### What to do
Character for character, write out the data below.

————————

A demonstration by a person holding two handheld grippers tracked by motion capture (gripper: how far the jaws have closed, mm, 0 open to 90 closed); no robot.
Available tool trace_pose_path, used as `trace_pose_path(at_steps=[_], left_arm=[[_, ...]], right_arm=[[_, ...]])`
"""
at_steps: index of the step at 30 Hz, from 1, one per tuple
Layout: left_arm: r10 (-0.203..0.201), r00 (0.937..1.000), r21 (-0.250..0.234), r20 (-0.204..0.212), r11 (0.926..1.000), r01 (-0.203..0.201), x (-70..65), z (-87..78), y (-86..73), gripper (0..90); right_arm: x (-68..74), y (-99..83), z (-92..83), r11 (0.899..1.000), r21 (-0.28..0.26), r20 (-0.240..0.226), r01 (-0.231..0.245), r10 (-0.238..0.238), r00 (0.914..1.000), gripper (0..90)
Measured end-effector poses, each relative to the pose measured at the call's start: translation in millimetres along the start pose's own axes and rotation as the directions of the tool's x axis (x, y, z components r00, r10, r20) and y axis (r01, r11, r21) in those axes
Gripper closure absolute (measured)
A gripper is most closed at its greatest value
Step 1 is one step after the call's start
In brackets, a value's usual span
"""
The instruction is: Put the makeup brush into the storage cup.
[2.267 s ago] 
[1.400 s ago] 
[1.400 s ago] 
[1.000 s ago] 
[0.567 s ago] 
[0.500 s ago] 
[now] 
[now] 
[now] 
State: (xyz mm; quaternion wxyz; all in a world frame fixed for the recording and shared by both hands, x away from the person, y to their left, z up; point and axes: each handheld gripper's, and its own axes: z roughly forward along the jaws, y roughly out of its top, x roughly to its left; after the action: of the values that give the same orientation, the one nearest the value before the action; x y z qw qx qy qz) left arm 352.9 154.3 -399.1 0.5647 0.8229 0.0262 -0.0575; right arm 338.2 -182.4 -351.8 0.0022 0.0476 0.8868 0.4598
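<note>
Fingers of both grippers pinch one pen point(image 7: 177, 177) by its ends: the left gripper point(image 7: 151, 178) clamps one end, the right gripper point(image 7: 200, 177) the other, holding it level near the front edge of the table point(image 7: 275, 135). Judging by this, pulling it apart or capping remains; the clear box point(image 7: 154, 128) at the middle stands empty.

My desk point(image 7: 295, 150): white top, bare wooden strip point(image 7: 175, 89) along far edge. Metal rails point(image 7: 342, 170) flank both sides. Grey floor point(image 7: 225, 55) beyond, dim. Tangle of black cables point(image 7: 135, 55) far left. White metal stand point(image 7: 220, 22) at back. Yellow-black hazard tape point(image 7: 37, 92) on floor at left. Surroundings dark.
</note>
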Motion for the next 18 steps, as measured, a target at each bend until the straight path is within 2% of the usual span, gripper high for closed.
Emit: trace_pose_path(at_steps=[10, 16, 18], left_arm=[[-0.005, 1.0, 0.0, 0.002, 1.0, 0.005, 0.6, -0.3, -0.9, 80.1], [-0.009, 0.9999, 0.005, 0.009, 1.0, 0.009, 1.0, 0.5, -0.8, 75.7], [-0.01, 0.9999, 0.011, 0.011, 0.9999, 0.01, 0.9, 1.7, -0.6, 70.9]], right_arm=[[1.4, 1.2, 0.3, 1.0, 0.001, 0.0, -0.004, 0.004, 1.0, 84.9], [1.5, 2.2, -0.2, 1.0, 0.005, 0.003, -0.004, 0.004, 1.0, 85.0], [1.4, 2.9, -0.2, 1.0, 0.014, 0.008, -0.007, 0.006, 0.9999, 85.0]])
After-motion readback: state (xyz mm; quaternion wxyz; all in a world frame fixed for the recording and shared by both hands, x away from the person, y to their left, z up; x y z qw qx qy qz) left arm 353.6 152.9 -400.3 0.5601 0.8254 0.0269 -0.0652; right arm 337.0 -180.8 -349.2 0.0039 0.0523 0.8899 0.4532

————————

### Result below
A demonstration by a person holding two handheld grippers tracked by motion capture (gripper: how far the jaws have closed, mm, 0 open to 90 closed); no robot.
Available tool trace_pose_path, used as `trace_pose_path(at_steps=[_], left_arm=[[_, ...]], right_arm=[[_, ...]])`
"""
at_steps: index of the step at 30 Hz, from 1, one per tuple
Layout: left_arm: r10 (-0.203..0.201), r00 (0.937..1.000), r21 (-0.250..0.234), r20 (-0.204..0.212), r11 (0.926..1.000), r01 (-0.203..0.201), x (-70..65), z (-87..78), y (-86..73), gripper (0..90); right_arm: x (-68..74), y (-99..83), z (-92..83), r11 (0.899..1.000), r21 (-0.28..0.26), r20 (-0.240..0.226), r01 (-0.231..0.245), r10 (-0.238..0.238), r00 (0.914..1.000), gripper (0..90)
Measured end-effector poses, each relative to the pose measured at the call's start: translation in millimetres along the start pose's own axes and rotation as the directions of the tool's x axis (x, y, z components r00, r10, r20) and y axis (r01, r11, r21) in those axes
Gripper closure absolute (measured)
A gripper is most closed at its greatest value
Step 1 is one step after the call's start
In brackets, a value's usual span
"""
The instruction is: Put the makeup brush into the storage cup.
[2.267 s ago] 
[1.400 s ago] 
[1.400 s ago] 
[1.000 s ago] 
[0.567 s ago] 
[0.500 s ago] 
[now] 
[now] 
[now] 
State: (xyz mm; quaternion wxyz; all in a world frame fixed for the recording and shared by both hands, x away from the person, y to their left, z up; point and axes: each handheld gripper's, and its own axes: z roughly forward along the jaws, y roughly out of its top, x roughly to its left; after the action: of the values that give the same orientation, the one nearest the value before the action; x y z qw qx qy qz) left arm 352.9 154.3 -399.1 0.5647 0.8229 0.0262 -0.0575; right arm 338.2 -182.4 -351.8 0.0022 0.0476 0.8868 0.4598
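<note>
Fingers of both grippers pinch one pen point(image 7: 177, 177) by its ends: the left gripper point(image 7: 151, 178) clamps one end, the right gripper point(image 7: 200, 177) the other, holding it level near the front edge of the table point(image 7: 275, 135). Judging by this, pulling it apart or capping remains; the clear box point(image 7: 154, 128) at the middle stands empty.

My desk point(image 7: 295, 150): white top, bare wooden strip point(image 7: 175, 89) along far edge. Metal rails point(image 7: 342, 170) flank both sides. Grey floor point(image 7: 225, 55) beyond, dim. Tangle of black cables point(image 7: 135, 55) far left. White metal stand point(image 7: 220, 22) at back. Yellow-black hazard tape point(image 7: 37, 92) on floor at left. Surroundings dark.
</note>
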Motion for the next 18 steps, as measured, a target at each bend until the straight path is within 2% of the usual span, gripper high for closed.
Emit: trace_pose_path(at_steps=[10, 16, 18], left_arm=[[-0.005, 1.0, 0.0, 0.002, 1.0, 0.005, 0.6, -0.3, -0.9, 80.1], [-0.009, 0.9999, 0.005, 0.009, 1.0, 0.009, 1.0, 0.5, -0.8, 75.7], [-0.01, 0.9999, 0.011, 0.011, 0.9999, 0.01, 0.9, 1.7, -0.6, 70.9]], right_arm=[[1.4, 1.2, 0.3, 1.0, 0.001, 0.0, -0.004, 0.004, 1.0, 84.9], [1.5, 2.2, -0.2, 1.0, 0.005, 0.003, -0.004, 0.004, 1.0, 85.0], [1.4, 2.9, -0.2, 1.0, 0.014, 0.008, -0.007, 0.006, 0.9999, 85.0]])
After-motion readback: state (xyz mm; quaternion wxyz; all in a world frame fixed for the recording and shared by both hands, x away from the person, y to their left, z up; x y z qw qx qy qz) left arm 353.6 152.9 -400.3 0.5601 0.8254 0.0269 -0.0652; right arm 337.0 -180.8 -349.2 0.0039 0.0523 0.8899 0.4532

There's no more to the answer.